The Equifax data breach, discovered in 2017, was one of history’s most devastating identity theft-related cyberattacks. It exposed the personal and financial data of 147 million Americans and thousands of Canadian and UK citizens. How did that happen?
About the attack
Equifax Inc. is one of the three major U.S. credit reporting agencies. It holds sensitive financial information about North American citizens, including credit card numbers, banking information, loans, mortgages, jobs, and anything related to a person’s financials.
The attack was carried out between May 13 and July 30, 2017, and was only discovered on July 29, 2017. The attackers targeted their unpatched Apache Struts web application framework and managed to access sensitive data in their data bases.
The exploited vulnerability
Hackers targeted CVE-2017-5638, a remote code execution (RCE) vulnerability in Apache Struts (a component used for web input handling), discovered on March 6, 2017. Equifax failed to patch the vulnerability even after public warnings and internal alerts.
The exposed data
The exposed data included full legal names of individuals, over 145 million social security numbers in the U.S. alone, dates of birth, current and past mailing addresses, 209,000 credit card numbers, 17 million driver’s license numbers, and internal credit dispute files.
The impact on Equifax
On July 29, 2017 a suspicious activity was flagged in Equifax systems, but it was disclosed publicly only on September 7, 2017, six weeks after discovery, drawing criticism from the public and stakeholders.

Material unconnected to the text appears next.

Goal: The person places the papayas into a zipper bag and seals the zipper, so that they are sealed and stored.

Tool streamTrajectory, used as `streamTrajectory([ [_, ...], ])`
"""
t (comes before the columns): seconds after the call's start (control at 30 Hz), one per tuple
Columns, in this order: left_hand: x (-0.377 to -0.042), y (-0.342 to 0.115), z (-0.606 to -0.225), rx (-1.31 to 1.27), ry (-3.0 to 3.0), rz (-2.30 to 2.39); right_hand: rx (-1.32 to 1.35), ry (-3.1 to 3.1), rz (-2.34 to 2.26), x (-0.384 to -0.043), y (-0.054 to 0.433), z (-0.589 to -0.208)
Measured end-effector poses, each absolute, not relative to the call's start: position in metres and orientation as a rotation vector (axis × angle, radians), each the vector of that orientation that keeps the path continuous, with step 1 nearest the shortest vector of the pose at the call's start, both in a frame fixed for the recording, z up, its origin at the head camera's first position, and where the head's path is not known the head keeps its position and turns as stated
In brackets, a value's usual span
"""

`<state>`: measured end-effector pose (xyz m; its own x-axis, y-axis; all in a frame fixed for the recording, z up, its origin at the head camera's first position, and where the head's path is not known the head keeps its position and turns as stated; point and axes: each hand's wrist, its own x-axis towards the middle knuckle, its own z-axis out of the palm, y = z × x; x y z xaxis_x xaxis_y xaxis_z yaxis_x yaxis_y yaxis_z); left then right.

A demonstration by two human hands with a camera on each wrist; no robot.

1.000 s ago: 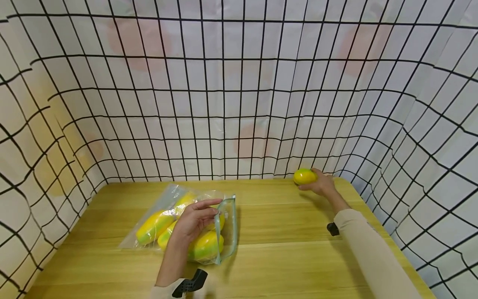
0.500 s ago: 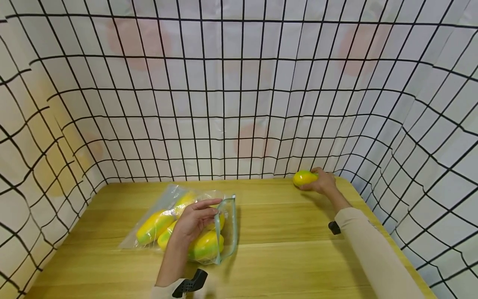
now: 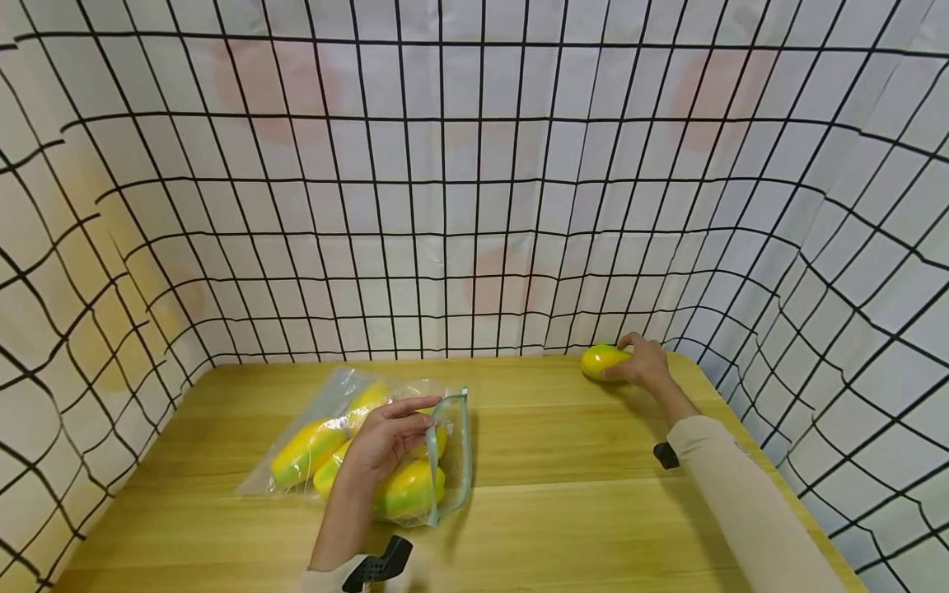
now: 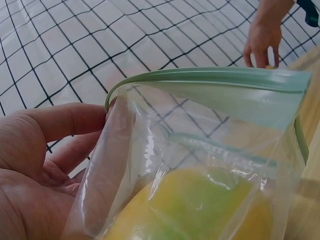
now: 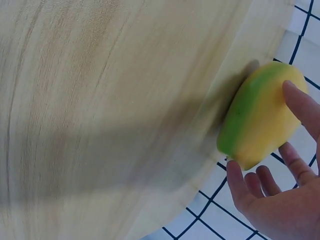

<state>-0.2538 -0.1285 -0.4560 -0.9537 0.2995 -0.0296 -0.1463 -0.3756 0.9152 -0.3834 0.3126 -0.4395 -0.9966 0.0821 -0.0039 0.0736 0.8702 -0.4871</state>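
In the head view my left hand (image 3: 387, 441) pinches the pale green zip edge of a clear zip bag (image 3: 467, 449), keeping its mouth parted toward the right. Inside the bag lie several yellow-green papayas (image 3: 306, 453); one papaya (image 4: 190, 205) bulges behind the plastic in the left wrist view. At the table's far right corner my right hand (image 3: 643, 364) grips another papaya (image 3: 602, 362) from its right side. The right wrist view has the thumb on the yellow side of this papaya (image 5: 265, 112) and fingertips (image 5: 235, 172) around its lower end.
A wooden table (image 3: 534, 461) bears the bag. Black wire mesh (image 3: 482, 206) encloses the far side and both flanks, with a pale sheet behind it. Dark wrist camera mounts (image 3: 378, 568) sit on both forearms.
My right hand has tipped and drawn the loose papaya slightly nearer, away from the back mesh. The left hand and the bag stay as they were.
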Motion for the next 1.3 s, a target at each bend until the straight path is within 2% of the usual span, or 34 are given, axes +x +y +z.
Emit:
streamTrajectory([
  [0.63,-0.253,-0.129,-0.457,0.191,1.592,2.386,-0.072,-3.076,0.763,-0.380,0.312,-0.443],
  [1.3,-0.253,-0.128,-0.454,0.207,1.605,2.367,-0.134,-3.020,0.882,-0.368,0.310,-0.453],
])
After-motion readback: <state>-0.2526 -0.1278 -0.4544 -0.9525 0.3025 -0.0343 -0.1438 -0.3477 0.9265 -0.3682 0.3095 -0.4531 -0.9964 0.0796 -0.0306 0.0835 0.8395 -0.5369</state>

The incident eventually led to the resignation of Equifax’s CEO, CIO, and CSO. The company offered free credit monitoring to its customers and incurred in over $700 million settlement with FTC, CFPB and fifty states in the U.S. The fallout included a $425 million FTC fine for consumer restitution, multiple lawsuits, including a class action and a state-level investigation, a downgrade from S&P and Moody’s for poor risk management, and heavy criticims for negligence during a congressional hearing.

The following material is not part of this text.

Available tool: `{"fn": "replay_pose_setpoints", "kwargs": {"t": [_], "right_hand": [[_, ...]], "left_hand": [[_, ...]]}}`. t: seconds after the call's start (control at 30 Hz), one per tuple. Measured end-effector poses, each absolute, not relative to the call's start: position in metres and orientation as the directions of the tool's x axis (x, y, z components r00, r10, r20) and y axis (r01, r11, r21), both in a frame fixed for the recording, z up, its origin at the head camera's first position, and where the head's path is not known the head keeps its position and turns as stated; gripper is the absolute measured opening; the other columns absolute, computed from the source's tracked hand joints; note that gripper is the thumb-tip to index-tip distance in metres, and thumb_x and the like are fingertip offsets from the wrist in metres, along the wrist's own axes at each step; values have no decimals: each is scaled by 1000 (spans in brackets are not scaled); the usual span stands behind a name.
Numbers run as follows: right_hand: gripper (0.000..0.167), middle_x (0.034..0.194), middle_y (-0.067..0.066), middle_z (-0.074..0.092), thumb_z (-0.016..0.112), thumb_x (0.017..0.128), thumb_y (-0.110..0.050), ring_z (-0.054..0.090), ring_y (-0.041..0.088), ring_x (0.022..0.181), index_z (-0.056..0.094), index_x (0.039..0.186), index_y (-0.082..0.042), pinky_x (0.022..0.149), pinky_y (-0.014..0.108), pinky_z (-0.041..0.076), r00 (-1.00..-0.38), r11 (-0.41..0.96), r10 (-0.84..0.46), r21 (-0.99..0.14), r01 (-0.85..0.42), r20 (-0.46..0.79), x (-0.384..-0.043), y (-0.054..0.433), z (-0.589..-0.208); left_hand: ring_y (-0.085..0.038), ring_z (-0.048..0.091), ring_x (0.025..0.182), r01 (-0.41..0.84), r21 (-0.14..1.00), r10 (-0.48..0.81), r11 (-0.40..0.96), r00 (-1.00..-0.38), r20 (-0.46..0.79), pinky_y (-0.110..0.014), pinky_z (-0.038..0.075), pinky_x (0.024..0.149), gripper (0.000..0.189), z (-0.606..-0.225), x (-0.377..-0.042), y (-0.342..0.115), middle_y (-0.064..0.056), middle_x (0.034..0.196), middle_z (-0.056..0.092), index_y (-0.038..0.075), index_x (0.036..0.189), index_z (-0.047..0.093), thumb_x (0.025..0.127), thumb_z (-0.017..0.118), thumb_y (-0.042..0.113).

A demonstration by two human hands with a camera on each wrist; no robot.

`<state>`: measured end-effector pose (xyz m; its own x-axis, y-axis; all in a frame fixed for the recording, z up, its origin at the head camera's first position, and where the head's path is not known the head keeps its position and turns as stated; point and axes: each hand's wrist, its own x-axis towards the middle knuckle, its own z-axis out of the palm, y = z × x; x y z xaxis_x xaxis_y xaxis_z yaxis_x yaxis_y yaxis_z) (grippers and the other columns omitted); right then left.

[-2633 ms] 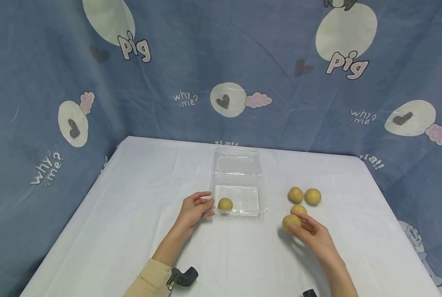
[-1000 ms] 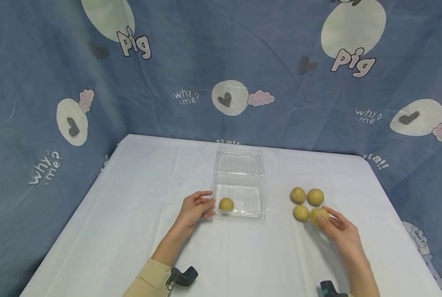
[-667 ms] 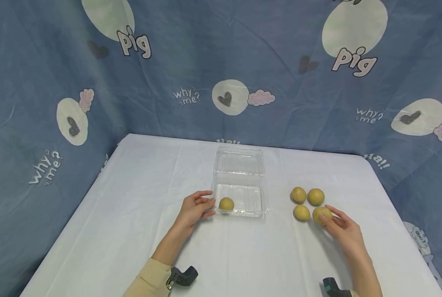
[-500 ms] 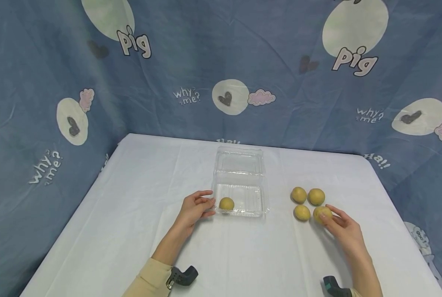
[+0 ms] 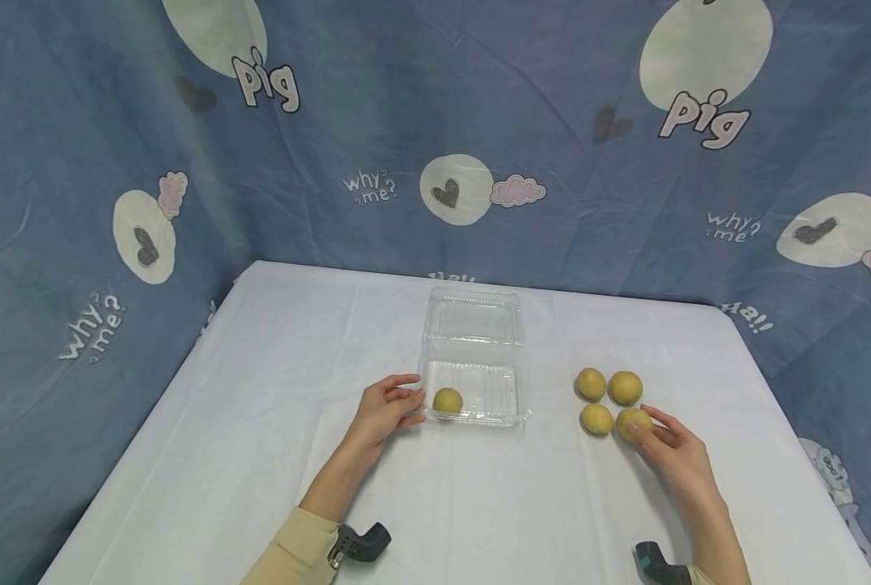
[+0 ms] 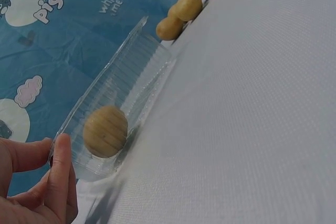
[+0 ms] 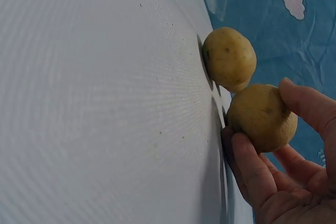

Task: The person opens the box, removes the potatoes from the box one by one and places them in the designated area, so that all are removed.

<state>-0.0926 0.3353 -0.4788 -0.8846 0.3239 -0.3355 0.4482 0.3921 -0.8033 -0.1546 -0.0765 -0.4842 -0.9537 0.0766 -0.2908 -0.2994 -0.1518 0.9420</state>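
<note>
My right hand [image 5: 677,455] holds a yellow potato [image 7: 262,118] between thumb and fingers, low over the white table. Three more potatoes lie beside it: one at front left [image 5: 596,419], one at back left [image 5: 591,384], one at back right [image 5: 626,388]. At the middle of the table a clear plastic clamshell container [image 5: 487,394] stands with its lid [image 5: 474,318] folded back. A single potato [image 6: 105,131] rests in its near left corner. My left hand [image 5: 383,413] pinches the container's left rim, thumb and finger on either side in the left wrist view.
A white cloth covers the table [image 5: 275,341]. Behind and along both sides hangs a blue printed curtain [image 5: 377,97]. A dark wrist-worn device [image 5: 364,543] sits at the left wrist, and another device [image 5: 660,564] at the right.
The right hand has carried its potato rightward, from the near left of the loose potatoes to their near right, and has been almost still since. The left hand stays at the container.
</note>
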Motion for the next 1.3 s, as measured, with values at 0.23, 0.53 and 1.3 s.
{"fn": "replay_pose_setpoints", "kwargs": {"t": [0.23,0.53,1.3], "right_hand": [[92,140,27,46,65,86,-61,56,30,115,33,151,-4,94,37,51,-881,408,323,-789,459,-346,-94,333,-478],[94,145,27,40,67,86,-58,49,36,124,29,152,-2,103,49,45,-873,365,310,-801,475,-377,-98,333,-479],[85,145,24,42,60,90,-58,53,26,114,35,150,-3,72,12,52,-865,399,350,-778,485,-360,-98,336,-477]], "left_hand": [[-16,62,81,-305,940,76,-156,-952,-296,-30,62,74,39,-484,-154,-76,-7,86,59,-5,126,58,90,69,0],[-16,61,81,-300,940,82,-161,-953,-290,-31,62,74,39,-484,-154,-77,-7,86,59,-5,126,57,90,69,0],[-14,62,79,-302,939,72,-164,-953,-294,-30,62,73,37,-484,-155,-76,-7,85,59,-6,126,57,90,68,-1]]}}
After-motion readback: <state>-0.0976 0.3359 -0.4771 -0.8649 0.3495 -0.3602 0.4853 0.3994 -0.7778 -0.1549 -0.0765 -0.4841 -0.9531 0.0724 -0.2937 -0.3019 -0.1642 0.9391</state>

Who was behind the attack?
The Equifax data breach was ultimately attributed to a group of Chinese military hackers. In February 2020, the U.S. Department of Justice (DOJ) indicted four members of China’s People’s Liberation Army (PLA) for carrying out the 2017 Equifax breach. The four belonged to the PLA Unit 61398, known for cyber-espionage activities. These individuals are believed to be part of China’s Military intelligence apparatus focused on gathering economic and personal data.
Unlike ransomware or other financially motivated cybercrime, the Equifax breach was suspected to be state-sponsored espionage to gather massive personal data intended for intelligence profiling, social engineering, and tracking individuals globally.
Despite the charges, no direct arrest have occurred. The hackers remain in China and the Chinese Government has denied involvement, as is typical with state-level cyber incidents.
Lessons learnt from the Equifax data breach
Equifax failed to protect their customers’ data in multiple ways:
- Unpatched systems: the Apache Struts vulnerability was left open despite known exploit risks.
- Lack of segmentation: once inside the system, attackers moved laterally with ease.
- Inadequate encryption: sensitive data was accessible without full encryption.
- Slow incident response: there was a significant gap between detection and disclosure.
- Poor internal controls: Admin credentials were reportedly stored in plain text.
Always monitor and apply patches to high-risk software (especially frameworks), know what’s running and what’s exposed in your environment, limit movement across systems once breached, encrypt data at rest, and enforce least privilege.
The Equifax data breach was one of the major cyberattacks publicly linked to a nation-state for the purpose of economic espionage rather than profit.